In a special section of the New York Times dedicated to the state of business travel, there’s a piece about “right brain” meeting rooms. The idea is that, since the right side of the brain controls creativity, if you give people fun spaces to meet in, they’ll be stimulated. This, in turn, means better meetings.
Bruce MacMillan, chief executive of the trade association Meeting Professionals International is quoted in the article as saying, “Hard wooden chairs don’t do it anymore.” And Stacy Evans, an executive administrator for Cisco Systems, says “People tend to shut down if they can’t get up and move around. We want them thinking. When they move around, they think.”
The spaces described feature right-brain inspiration ranging from pillows to Jenga games to hammocks to pogo sticks to tai chi exercises. I have to admit when I read this I was reminded of when, back during the height of the high tech boom, I took a contract job with a local software developer the day before the company IPOed.
Accustomed, prior to that, to either working in restaurants or writing at home, alone, in my dumpy rental cottage, I was initially impressed. There was the ping-pong table, the kitchen full of free Name Brand Snacks and fancy beer, the video games. It was hip to work there. Later the term “golden cage” entered my vocabulary, but I didn’t stay at that job long enough to feel imprisoned.

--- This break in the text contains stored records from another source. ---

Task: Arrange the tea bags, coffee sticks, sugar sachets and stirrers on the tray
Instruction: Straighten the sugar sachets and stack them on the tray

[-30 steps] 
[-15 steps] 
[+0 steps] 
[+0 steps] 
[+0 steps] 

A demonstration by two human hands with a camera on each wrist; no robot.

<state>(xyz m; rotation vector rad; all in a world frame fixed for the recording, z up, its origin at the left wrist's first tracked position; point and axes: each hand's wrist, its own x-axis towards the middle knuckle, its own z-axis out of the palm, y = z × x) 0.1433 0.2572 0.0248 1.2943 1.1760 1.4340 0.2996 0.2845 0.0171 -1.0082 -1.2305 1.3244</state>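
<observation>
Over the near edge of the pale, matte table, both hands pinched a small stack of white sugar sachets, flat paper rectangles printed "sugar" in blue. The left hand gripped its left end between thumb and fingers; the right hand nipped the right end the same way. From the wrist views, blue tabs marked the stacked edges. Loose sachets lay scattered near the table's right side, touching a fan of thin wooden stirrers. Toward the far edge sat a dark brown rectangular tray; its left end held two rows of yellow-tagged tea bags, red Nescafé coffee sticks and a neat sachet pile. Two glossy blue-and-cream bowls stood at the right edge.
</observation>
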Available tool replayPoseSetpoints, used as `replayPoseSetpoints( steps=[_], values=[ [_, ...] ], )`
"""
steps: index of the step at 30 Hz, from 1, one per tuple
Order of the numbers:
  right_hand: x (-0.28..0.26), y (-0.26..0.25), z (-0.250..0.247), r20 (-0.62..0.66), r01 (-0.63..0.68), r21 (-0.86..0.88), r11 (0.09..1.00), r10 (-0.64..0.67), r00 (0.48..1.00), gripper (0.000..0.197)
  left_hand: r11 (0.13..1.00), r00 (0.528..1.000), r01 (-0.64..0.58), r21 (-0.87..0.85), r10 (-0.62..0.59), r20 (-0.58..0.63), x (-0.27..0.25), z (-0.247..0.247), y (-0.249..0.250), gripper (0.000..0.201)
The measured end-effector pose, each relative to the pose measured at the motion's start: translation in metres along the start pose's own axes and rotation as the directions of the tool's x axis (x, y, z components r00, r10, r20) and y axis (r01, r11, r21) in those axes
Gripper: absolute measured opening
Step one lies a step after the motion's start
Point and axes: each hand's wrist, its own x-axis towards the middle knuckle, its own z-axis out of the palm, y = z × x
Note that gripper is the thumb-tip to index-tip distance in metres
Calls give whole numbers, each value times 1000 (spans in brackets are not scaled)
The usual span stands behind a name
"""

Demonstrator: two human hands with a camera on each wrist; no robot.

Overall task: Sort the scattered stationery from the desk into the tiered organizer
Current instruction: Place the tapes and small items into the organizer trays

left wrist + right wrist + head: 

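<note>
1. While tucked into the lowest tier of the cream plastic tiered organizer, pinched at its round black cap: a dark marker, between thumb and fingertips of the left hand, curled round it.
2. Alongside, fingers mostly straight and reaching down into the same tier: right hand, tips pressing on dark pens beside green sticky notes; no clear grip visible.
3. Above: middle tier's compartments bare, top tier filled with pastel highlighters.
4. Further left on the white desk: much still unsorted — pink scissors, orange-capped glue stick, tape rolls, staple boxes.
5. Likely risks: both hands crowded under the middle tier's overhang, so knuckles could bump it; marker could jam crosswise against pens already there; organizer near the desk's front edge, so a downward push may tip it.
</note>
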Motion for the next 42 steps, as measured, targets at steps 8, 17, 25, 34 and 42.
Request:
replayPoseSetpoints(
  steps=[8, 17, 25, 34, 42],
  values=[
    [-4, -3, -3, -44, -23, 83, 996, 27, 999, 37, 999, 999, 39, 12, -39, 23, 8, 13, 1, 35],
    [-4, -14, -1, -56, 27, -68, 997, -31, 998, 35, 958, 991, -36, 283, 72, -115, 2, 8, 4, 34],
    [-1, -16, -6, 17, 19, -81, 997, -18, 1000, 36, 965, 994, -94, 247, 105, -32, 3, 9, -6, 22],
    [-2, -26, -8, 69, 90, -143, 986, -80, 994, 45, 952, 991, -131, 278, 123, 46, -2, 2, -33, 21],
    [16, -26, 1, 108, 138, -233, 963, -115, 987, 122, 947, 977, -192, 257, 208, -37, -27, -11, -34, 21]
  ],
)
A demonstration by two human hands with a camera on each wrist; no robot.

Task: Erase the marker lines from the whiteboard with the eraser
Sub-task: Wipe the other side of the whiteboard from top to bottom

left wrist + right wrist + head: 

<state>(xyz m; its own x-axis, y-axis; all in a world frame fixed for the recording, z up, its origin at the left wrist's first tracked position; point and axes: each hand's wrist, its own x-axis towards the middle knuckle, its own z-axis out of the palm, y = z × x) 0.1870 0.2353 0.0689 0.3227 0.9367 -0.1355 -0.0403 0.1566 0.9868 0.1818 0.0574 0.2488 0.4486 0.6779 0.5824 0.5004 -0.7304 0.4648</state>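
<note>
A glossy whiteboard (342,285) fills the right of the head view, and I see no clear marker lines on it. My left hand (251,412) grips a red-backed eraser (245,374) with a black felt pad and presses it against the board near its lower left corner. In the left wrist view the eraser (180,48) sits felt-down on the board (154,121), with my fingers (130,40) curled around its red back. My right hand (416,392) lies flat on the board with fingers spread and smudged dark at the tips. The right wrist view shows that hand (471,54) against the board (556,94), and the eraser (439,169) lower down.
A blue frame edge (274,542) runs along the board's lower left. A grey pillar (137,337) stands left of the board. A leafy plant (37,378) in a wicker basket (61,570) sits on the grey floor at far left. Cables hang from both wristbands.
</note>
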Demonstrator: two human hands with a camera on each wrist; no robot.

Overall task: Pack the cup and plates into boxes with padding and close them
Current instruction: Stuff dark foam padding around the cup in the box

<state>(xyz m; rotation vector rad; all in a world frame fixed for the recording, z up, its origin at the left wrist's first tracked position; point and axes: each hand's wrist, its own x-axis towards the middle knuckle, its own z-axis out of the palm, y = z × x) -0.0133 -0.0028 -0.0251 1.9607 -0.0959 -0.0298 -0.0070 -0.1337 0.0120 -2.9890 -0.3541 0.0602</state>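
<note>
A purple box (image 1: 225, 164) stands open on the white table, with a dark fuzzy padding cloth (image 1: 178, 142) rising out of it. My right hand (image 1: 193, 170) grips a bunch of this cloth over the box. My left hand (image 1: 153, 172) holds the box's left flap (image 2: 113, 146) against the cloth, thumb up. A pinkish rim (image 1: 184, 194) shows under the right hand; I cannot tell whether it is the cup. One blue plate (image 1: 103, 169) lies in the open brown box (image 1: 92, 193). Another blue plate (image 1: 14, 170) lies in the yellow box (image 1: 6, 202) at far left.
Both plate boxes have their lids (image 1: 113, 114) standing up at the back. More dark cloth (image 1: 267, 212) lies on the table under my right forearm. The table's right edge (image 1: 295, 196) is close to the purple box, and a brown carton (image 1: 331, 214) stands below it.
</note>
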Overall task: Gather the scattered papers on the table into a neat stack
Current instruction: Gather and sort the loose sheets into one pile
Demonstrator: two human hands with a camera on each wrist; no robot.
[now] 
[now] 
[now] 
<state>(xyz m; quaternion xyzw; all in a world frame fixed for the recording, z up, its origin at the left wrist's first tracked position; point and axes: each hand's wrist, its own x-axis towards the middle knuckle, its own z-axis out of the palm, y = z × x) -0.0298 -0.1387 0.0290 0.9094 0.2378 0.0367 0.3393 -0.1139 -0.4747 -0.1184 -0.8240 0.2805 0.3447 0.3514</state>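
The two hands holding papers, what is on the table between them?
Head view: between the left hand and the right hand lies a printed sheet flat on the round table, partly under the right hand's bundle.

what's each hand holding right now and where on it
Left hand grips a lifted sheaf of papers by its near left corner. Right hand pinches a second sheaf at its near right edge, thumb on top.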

So when I read about how companies are now doing what they can to make meetings and workplaces exciting, part of me applauds the effort. And another part of me has a cynical reaction. Sometimes it feels like Americans are wildly silly with these efforts. There’s China, over there, filled with slave labor working with lead paint. And here we are, figuring out which kid games we can bring in to the boardroom to cheer everyone up.
And then I think about coworking. There is no doubt that by now, after six months of studying and commenting on and working to create a cool coworking space in Austin, I have heightened awareness about coworking. And, too, I am highly prejudiced in favor of coworking spaces and think everyone should try out this coworking thing.
While I think making these right brain spaces is better than continuing to have gross meetings in sterile quarters, there’s a contrived air that we won’t have. Whatever right-brain happenings occur will be genuine and organic, created by the community of coworkers, not handed down by over-eager HR managers telling people how to be creative, or allowing creative within carefully rendered parameters.
Our coworkers, like coworkers everywhere, will have the freedom to bring their right brains to work and share them with everyone else. If they want Jenga, they can bring their own damn Jenga. Right brain is not a trend or a phase in coworking. It’s a way of life.